Photo Accessibility: Authors and Alt-Text

How many of my readers knew about the custom alt-text feature in Instagram?

I’m willing to bet that very few know this feature exists. Unless you are using a screen reader, it may not be something you even think about.

However, providing alt-text is crucial for users who rely on screen readers to know what’s in an image, and helps make social media and websites more accessible to all users.

Why am I, an author, talking about alt-text and photos? Well, for one, I use Instagram and Facebook frequently. These sites are two of the most popular social media sites in operation today, in addition to Twitter, and the number of images shared on a daily basis across these sites is staggering.

I’m also a digital media manager in my day job. It’s my job to advise clients on the best ways to use social media to promote a product, service, or message. So I have some experience seeing firsthand the power of social media to get a point across.

If you’re doing your own social media, it can be a lot to think about. I know that my own marketing for my books has not been as on par as I would like it to be. But it can get better, with some patience, some practice, and good strategy.

I urge all content creators to think about how accessible your content really is. Are the only people who can interact with your content those who are seeing and hearing? Would someone with low vision struggle to read the text on your website? Would someone who is colorblind have difficulty picking out colored text or seeing a difference in an image? Could someone who is hearing impaired or deaf understand with ease what’s happening in the video you posted?

Accessibility helps us all. I know that when I’m watching a show or a movie, I’ll frequently turn on the captions and read while I’m listening. I do not have a hearing impairment. But often it helps me to comprehend better what the characters are saying on screen.

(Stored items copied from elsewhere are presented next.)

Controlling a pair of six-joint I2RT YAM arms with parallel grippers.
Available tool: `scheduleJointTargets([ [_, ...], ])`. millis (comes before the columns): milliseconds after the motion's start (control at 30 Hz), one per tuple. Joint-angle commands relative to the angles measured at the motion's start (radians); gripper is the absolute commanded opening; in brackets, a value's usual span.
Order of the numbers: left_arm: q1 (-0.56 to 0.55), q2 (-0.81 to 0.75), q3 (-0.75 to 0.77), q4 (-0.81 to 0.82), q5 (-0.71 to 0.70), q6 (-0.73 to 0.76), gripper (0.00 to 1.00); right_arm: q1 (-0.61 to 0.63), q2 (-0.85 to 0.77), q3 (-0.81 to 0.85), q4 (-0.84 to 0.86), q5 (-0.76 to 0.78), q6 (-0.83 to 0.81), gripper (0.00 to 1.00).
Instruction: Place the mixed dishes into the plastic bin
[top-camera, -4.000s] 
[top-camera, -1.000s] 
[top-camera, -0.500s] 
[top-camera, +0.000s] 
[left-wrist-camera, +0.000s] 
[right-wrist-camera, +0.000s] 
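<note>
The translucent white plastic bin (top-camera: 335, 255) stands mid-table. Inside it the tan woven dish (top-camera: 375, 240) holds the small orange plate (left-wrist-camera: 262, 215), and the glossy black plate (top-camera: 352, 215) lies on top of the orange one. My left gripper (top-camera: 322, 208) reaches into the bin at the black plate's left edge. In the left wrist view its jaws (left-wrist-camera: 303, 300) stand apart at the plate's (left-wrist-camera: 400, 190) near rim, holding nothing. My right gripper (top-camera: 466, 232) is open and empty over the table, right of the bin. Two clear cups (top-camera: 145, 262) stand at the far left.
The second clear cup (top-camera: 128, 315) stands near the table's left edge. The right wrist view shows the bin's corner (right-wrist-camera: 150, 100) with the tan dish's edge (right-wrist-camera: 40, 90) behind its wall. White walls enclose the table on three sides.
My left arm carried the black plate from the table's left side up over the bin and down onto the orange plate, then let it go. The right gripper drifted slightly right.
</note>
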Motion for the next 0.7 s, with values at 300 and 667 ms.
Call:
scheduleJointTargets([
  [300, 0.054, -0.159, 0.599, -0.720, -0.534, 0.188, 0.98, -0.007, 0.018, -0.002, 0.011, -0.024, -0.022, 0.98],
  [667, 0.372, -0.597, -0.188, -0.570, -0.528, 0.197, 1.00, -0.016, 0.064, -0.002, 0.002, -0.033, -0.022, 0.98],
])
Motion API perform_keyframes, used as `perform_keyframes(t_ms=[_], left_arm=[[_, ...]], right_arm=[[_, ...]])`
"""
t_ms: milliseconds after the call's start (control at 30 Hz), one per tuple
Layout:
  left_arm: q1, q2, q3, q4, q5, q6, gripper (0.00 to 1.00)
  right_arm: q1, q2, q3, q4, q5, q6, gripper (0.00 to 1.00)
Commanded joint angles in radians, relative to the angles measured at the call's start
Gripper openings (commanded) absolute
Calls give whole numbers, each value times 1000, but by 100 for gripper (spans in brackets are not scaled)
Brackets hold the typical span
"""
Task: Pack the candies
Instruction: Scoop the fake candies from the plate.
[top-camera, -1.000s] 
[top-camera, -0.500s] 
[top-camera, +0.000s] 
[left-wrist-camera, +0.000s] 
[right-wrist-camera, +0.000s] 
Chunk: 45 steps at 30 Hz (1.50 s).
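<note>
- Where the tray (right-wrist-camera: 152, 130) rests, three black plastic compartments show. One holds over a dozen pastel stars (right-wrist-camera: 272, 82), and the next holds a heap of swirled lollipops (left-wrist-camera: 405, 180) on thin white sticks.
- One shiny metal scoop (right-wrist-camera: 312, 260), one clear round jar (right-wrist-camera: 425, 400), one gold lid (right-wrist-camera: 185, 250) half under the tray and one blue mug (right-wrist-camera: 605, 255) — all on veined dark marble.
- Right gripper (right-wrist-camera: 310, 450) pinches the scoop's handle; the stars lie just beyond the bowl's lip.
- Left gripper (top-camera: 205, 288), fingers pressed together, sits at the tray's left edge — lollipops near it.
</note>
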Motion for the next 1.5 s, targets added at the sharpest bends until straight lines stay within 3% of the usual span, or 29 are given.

What I typically advise my clients to do, and what I have started doing myself, is add alt-text to images and captions to videos. Twitter may be the more difficult network to do this for, simply because of the character limit. Instagram and Facebook both offer an alt-text option for images you upload.

On Facebook

If you’ve already uploaded a photo and want to change the alt-text, you can do so very easily. Go to the photo and click on it. [Note: these instructions assume you are on a desktop or laptop rather than a mobile device.] At the bottom is an Options menu. Click on Options and you should see a Change Alt Text option. Click on that, click on Override generated alt text, and fill in your new alt-text. Click Save, and you’re done.

Screenshot showing a portion of a Facebook image with the Options menu selected; red arrow points to Change Alt Text.

On Instagram

Again, if you’ve already uploaded a photo and want to add or change the alt-text on it, you can do so. [Note: These instructions assume you are on a mobile device.]

Navigate to the photo you want to change. Select the three vertical dots in the upper right corner of the post and tap Edit. Along the bottom right of the image, you should see an option called Edit Alt Text. Tap that and the area to change or add alt-text is shown. Enter your text and tap the blue arrow on the top right to save. You’re done!

Screenshot of an Instagram post with the Edit Alt Text menu displayed on the bottom right.

Using an Image Description

I may also include an image description in the post’s description. This is in addition to the alt-text. It may be overkill – I really am unsure if it’s needed for a screen reader if alt-text is already present. But I feel that it adds an additional assist to users who may be struggling to read a difficult font or harsh colors but who may not normally use a screen reader. You can find examples of how I choose to format this on my Instagram, but here is a screenshot and example below:

[description text example]
Look what just arrived for me!
[Image: the paperback book Fractured Bonds sitting on top of a cardboard box.]
#books #fantasy #amwriting

Screenshot of an Instagram post from booksbykira showing the post image and description

Using Post Schedulers

A lot of folks use an auto-scheduler or scheduling service such as Hootsuite to make it easier to schedule their social media posts. These are extremely useful – however, I don’t know of a way to add alt-text to an image as described above when using one of these services. If anyone else out there has experience using Hootsuite or a similar service and has been able to add alt-text to an image when scheduling, please let me know! I would love to add this feature before the post is published rather than having to go in and edit after the fact.

To Wrap Up…

Might this take a little longer than just posting something out there? Yes. Would it add value to your users and help those who rely on accessible content to actually interact with you? Absolutely.

As more and more people use the Internet, digital accessibility is going to become more crucial than ever. Website accessibility is already a key segment of what website builders and programmers are studying, but accessibility and social media is tragically underrepresented. I can say without any hesitation that I have never once been in a discussion about social media and had accessibility come up as a requirement. What little I do know about digital and social media accessibility, I have researched and learned on my own.

Next time you sit down to work on your online presence, spend some time looking up best practices for digital accessibility in your field. I strongly encourage everyone who creates content to really examine how you can make your content and your voice more accessible to all users–because in the end, an accessible world is one which helps all users.